> [DIRECTIONS]: A faithful copy is needed of the lines below from the one with "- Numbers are" up to and including the one with "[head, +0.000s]"; set it down with no pictures and no other lines.

> [DATASET EXCERPT]:
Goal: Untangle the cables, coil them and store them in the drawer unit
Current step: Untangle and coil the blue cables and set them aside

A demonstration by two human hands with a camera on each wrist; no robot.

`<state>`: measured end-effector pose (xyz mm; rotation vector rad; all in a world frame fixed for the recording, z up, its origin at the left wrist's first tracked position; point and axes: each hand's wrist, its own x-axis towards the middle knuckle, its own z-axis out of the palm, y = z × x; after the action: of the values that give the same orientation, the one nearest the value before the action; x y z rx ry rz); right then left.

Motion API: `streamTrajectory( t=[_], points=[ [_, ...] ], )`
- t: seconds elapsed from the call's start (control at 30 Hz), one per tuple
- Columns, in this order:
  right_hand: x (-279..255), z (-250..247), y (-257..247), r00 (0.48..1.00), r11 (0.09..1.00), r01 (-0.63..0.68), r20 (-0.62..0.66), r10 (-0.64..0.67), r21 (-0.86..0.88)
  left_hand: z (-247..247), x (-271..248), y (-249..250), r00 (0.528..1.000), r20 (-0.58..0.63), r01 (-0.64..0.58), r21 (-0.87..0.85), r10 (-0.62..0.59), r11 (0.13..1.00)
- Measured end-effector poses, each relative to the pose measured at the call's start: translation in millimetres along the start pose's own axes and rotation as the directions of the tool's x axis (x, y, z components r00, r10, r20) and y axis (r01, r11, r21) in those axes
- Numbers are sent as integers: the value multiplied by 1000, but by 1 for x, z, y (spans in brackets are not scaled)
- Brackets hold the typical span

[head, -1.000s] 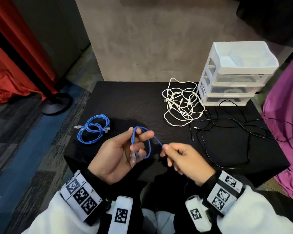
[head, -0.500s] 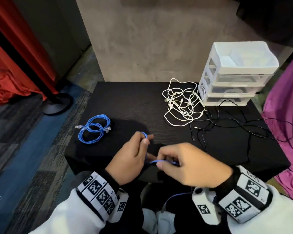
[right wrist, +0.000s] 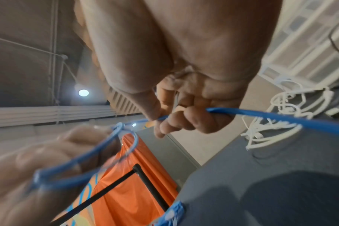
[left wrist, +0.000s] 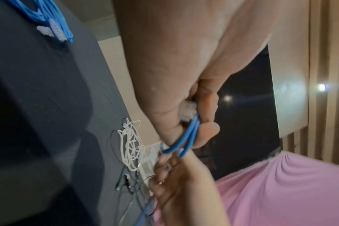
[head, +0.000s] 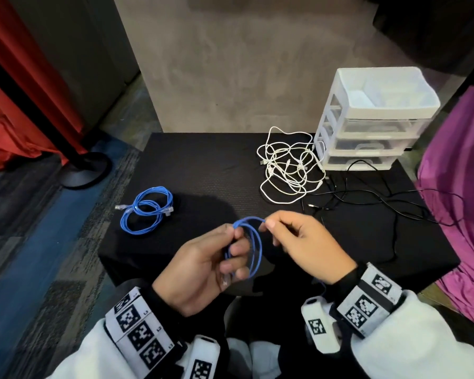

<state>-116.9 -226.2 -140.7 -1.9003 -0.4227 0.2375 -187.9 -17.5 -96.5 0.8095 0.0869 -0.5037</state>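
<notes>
A blue network cable (head: 255,250) hangs in loops from my left hand (head: 219,258), which grips the coil with its clear plug (head: 225,280) near the palm; the left wrist view shows the cable (left wrist: 190,134) pinched under the fingers. My right hand (head: 293,236) pinches the same cable (right wrist: 252,113) at the top of the loop. A second blue cable (head: 145,210), coiled, lies on the black table (head: 208,170) at the left. A tangle of white cables (head: 290,164) and loose black cables (head: 381,203) lie before the white drawer unit (head: 372,119).
The drawer unit stands at the table's back right with its drawers closed. Pink fabric (head: 460,192) hangs along the right side. A black stand base (head: 82,170) and red cloth (head: 8,138) are on the floor at the left.
Both hands lifted from near the table's front edge. My right hand carried the cable up and over, adding another loop to the coil held by my left hand.
</notes>
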Motion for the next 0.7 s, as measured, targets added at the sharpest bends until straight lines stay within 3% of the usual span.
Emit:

> [SOLUTION BELOW]:
- Numbers are sent as integers: the value multiplied by 1000, but by 1 for x, z, y (spans in brackets are not scaled)
- Brackets hold the typical span

[head, -1.000s] 
[head, -0.500s] 
[right wrist, +0.000s] 
[left wrist, +0.000s] 
[head, +0.000s] 

No further work is required for this exercise.